Studio album by Kim Petras
- Released: 18 September 2023
- Recorded: 2020–2021
- Genre: Dance-pop; dance; disco;
- Length: 29:40
- Label: Amigo; Republic;
- Producer: Dr. Luke; Aaron Joseph; Vaughn Oliver;

Kim Petras chronology
| Feed the Beast (2023) | Problématique (2023) | Slut Pop Miami (2024) |

= Problématique =

2023 studio album by Kim Petras

Problématique is the second studio album by German singer Kim Petras. It was surprise-released on 18 September 2023, through Amigo and Republic Records. Originally planned to be her debut studio album, it faced multiple delays and was initially cancelled in 2022 due to the label's decision to favour Feed the Beast (2023).

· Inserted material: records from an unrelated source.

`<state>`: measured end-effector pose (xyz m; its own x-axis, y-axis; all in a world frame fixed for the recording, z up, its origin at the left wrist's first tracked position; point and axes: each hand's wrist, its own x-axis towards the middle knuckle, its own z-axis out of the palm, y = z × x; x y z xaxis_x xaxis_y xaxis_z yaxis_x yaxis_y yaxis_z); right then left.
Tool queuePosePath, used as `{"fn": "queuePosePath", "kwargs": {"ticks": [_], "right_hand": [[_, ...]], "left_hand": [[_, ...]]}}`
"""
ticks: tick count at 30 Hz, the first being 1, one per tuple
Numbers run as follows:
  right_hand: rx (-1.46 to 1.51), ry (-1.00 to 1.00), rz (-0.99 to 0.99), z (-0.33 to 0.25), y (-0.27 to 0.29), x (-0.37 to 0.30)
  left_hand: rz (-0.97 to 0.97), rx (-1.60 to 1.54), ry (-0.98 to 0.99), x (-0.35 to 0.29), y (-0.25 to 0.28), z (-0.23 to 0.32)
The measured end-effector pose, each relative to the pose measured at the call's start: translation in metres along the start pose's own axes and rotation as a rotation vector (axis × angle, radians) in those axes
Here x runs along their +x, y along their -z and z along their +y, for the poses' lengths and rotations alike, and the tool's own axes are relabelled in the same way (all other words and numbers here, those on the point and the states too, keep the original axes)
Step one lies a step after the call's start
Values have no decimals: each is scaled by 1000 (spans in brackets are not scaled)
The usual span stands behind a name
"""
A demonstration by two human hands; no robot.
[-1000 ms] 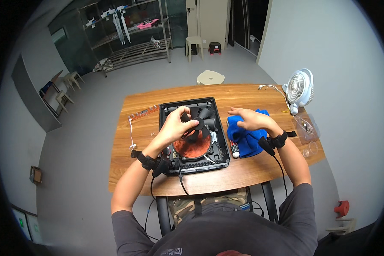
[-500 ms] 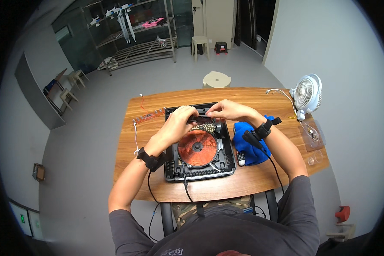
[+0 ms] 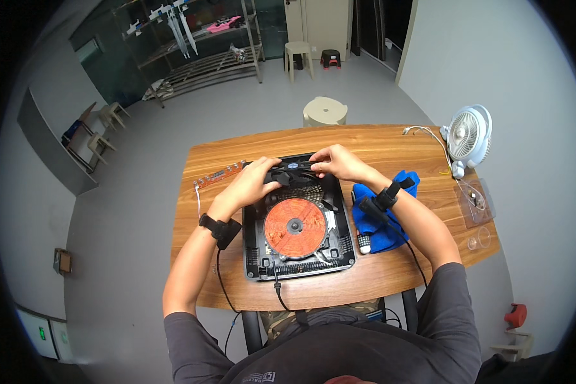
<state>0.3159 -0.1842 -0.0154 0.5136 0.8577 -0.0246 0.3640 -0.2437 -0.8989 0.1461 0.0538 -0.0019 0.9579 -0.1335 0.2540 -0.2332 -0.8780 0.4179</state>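
— Position of the black fan (image 3: 293,167)?
— Tilted between 2 hands, at the far end of the open black casing (image 3: 344,237) on the desk (image 3: 377,150). Whether it touches the casing, I cannot tell; its blades are too foreshortened to count.
— State of the fingers?
— Left hand (image 3: 255,180): fingers curled on the fan's left side, some tips hidden. Right hand (image 3: 340,165): fingers pinching its right edge, contact partly covered.
— Other obscured items?
— A checkered object (image 3: 363,242), kind unclear, lies partly under the blue cloth (image 3: 381,238). The right wrist strap (image 3: 383,200) covers part of that cloth.
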Motion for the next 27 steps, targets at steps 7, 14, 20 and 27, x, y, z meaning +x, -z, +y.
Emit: {"fn": "queuePosePath", "kwargs": {"ticks": [7,14,20,27], "right_hand": [[-247,107,123,25,-7,-2],[-308,235,207,44,-17,-6],[-331,254,193,46,-22,-9],[-642,380,150,39,-24,-25]], "left_hand": [[-58,-31,57,3,-20,-35],[-36,-5,97,6,-35,-37],[-24,105,122,3,-37,-30],[-108,214,113,-3,-31,-16]]}}
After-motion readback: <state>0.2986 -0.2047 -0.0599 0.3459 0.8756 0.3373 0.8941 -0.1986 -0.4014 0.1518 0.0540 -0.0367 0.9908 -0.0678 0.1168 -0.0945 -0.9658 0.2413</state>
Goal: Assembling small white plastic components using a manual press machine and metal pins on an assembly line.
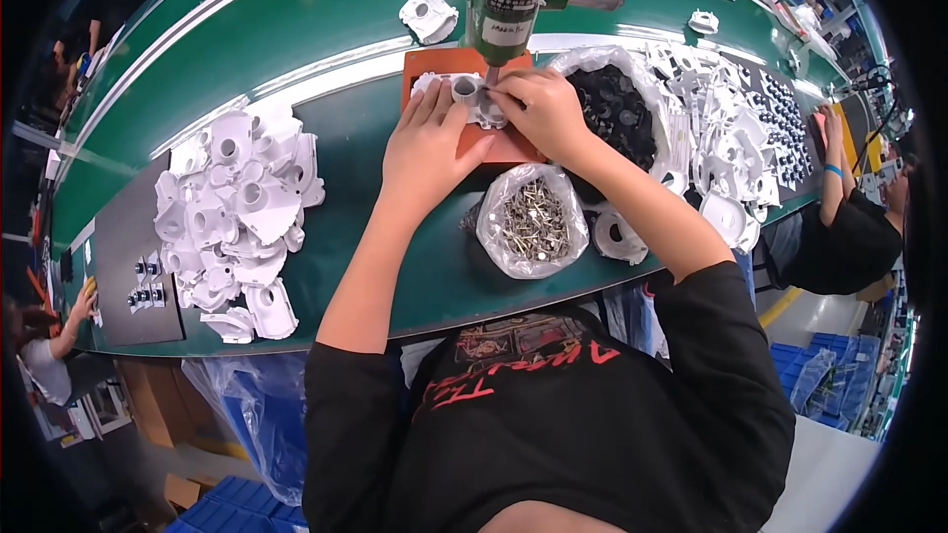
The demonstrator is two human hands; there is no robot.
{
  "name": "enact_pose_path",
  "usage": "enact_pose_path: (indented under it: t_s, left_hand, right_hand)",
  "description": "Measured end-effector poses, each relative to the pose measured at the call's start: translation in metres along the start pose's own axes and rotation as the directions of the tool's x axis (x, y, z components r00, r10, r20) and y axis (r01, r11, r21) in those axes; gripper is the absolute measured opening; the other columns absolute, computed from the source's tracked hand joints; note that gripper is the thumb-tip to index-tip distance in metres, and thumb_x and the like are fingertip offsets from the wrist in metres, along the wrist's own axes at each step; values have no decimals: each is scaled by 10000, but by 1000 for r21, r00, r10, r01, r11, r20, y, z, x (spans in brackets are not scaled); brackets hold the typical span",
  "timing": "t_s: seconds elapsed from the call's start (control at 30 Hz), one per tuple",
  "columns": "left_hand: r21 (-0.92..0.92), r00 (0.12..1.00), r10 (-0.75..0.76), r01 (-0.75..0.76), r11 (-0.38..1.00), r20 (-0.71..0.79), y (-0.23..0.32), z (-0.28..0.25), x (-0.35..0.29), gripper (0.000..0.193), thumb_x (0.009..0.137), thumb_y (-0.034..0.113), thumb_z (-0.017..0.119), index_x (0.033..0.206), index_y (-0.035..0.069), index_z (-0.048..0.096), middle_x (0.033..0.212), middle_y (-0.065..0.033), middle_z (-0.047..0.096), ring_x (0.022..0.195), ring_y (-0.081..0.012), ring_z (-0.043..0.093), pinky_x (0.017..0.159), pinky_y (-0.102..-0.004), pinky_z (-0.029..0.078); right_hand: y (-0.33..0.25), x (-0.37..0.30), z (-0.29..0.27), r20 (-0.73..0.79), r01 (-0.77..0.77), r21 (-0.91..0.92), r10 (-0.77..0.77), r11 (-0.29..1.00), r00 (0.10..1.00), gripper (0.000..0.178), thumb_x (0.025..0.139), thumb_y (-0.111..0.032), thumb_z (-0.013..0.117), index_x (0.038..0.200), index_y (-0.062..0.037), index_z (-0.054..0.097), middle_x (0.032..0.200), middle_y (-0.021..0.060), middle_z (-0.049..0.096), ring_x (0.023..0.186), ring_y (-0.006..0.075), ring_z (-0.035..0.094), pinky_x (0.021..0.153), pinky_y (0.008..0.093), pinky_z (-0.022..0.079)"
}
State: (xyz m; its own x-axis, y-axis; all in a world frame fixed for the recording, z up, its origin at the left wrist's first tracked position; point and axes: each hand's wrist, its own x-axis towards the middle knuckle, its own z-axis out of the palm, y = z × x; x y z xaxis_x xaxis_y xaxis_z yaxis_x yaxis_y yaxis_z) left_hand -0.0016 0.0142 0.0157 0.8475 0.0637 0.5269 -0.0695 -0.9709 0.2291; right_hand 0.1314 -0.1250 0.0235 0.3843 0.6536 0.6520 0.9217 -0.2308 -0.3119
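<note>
A white plastic housing [464, 89] with a round tube lies on an orange fixture plate [507, 147]. My left hand [427, 138] rests over its left side, fingers stretched across it and thumb spread away. At the right side of the housing, my right hand [538, 107] has thumb and forefinger pinched together close to the tip of a green press-like machine [513, 0]. Whatever those fingertips may hold is too small to make out. The machine's narrow tip reaches down between my hands.
On the left is a heap of white housings [232, 207]. A clear bag of screws [534, 227] stands nearer me, beside a bag of black parts [612, 109]. More white parts [726, 138] and rows of small dark parts [780, 128] spread rightward. Another person [839, 207] works there.
</note>
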Motion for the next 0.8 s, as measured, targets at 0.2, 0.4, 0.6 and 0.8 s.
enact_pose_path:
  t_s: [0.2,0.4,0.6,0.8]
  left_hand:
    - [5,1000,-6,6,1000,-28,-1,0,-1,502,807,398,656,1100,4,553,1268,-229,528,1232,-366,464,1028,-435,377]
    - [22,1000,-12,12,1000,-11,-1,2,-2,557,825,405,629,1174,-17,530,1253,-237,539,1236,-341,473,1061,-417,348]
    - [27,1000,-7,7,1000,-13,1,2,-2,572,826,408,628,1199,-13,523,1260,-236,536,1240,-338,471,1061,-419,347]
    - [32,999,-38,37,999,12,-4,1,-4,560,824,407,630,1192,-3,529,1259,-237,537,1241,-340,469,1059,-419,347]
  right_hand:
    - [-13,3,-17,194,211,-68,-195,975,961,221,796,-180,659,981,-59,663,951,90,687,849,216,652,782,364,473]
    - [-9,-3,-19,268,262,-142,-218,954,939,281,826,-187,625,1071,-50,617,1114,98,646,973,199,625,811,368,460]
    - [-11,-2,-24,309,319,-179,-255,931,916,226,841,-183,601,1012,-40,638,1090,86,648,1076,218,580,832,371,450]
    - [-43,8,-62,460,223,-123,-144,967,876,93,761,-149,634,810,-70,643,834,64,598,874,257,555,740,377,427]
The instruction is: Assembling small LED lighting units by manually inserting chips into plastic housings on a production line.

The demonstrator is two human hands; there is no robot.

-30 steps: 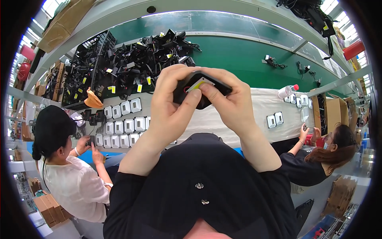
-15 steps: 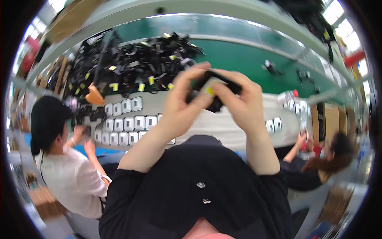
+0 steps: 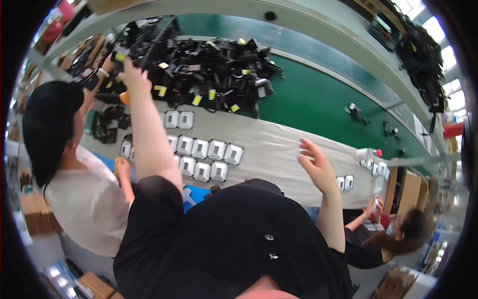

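Note:
My left arm stretches to the upper left, over the near edge of the dark pile. At the fingertips of my left hand [image 3: 134, 78] is a small black device with a yellow label [image 3: 120, 56], seemingly held in a pinch. Its kind is too small to make out. My right hand [image 3: 316, 167] hovers over the right part of the pale table cover, fingers apart and nothing in them. Below my left forearm stand rows of small white square units with grey centres [image 3: 200, 148].
A heap of black cabled devices [image 3: 209, 74] with yellow labels covers the green surface [image 3: 303, 94] beyond the pale table cover [image 3: 279, 144]. Co-workers sit on both sides; the left one's hand [image 3: 108, 65] is close to mine. A grey shelf beam [image 3: 239, 12] crosses above.
My hands have parted. The left one has swung to the upper left with the black device; the right one has let go and dropped lower. The left co-worker now reaches toward the heap.

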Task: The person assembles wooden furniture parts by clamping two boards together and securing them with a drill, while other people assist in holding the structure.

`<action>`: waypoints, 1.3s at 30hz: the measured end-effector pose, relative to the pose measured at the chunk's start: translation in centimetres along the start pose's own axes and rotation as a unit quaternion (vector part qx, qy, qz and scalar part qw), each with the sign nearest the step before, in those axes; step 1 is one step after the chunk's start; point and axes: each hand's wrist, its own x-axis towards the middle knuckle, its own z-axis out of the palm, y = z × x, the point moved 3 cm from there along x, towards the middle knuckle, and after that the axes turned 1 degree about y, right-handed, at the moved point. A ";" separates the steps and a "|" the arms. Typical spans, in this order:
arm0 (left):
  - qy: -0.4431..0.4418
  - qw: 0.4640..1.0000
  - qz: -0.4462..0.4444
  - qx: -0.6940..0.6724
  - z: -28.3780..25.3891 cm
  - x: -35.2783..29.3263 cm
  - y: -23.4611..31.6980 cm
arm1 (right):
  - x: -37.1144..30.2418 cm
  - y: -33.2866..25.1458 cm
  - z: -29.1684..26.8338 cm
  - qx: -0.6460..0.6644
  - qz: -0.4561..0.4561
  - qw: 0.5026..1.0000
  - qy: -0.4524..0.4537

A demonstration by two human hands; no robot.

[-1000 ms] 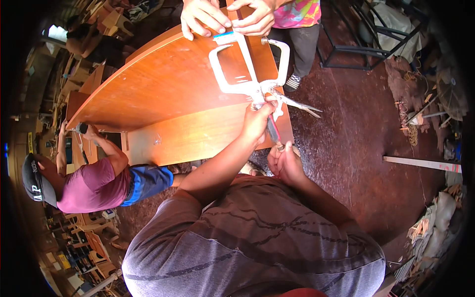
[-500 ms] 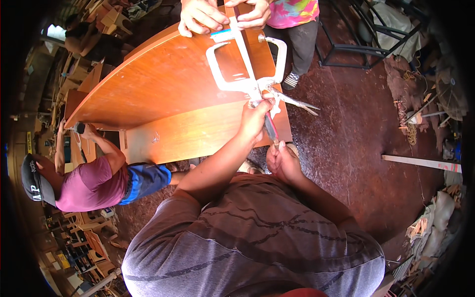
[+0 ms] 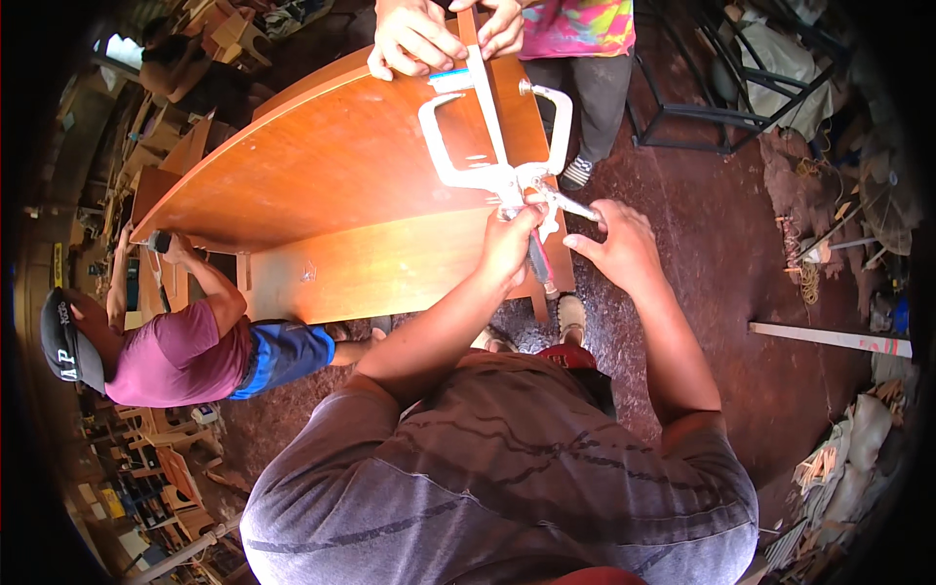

Problématique is a dance-pop album that mainly explores themes of love and sex, heavily rooted in the premise of escapism, as the singer conceived the project during the COVID-19 lockdown. Petras described the music as "very European" and "front to back pop", also experimenting with disco, French house and German techno for the songs.

The singles, "Future Starts Now" and "Coconuts", were released in 2021 to promote Problématique. Following its initial cancellation, the latter was included on Feed the Beast, while the former was ultimately scrapped from the album's final tracklist. Problématique received generally positive reviews upon its release; most critics found the album catchy and entertaining, and lamented its initial shelving, calling it a "missed opportunity".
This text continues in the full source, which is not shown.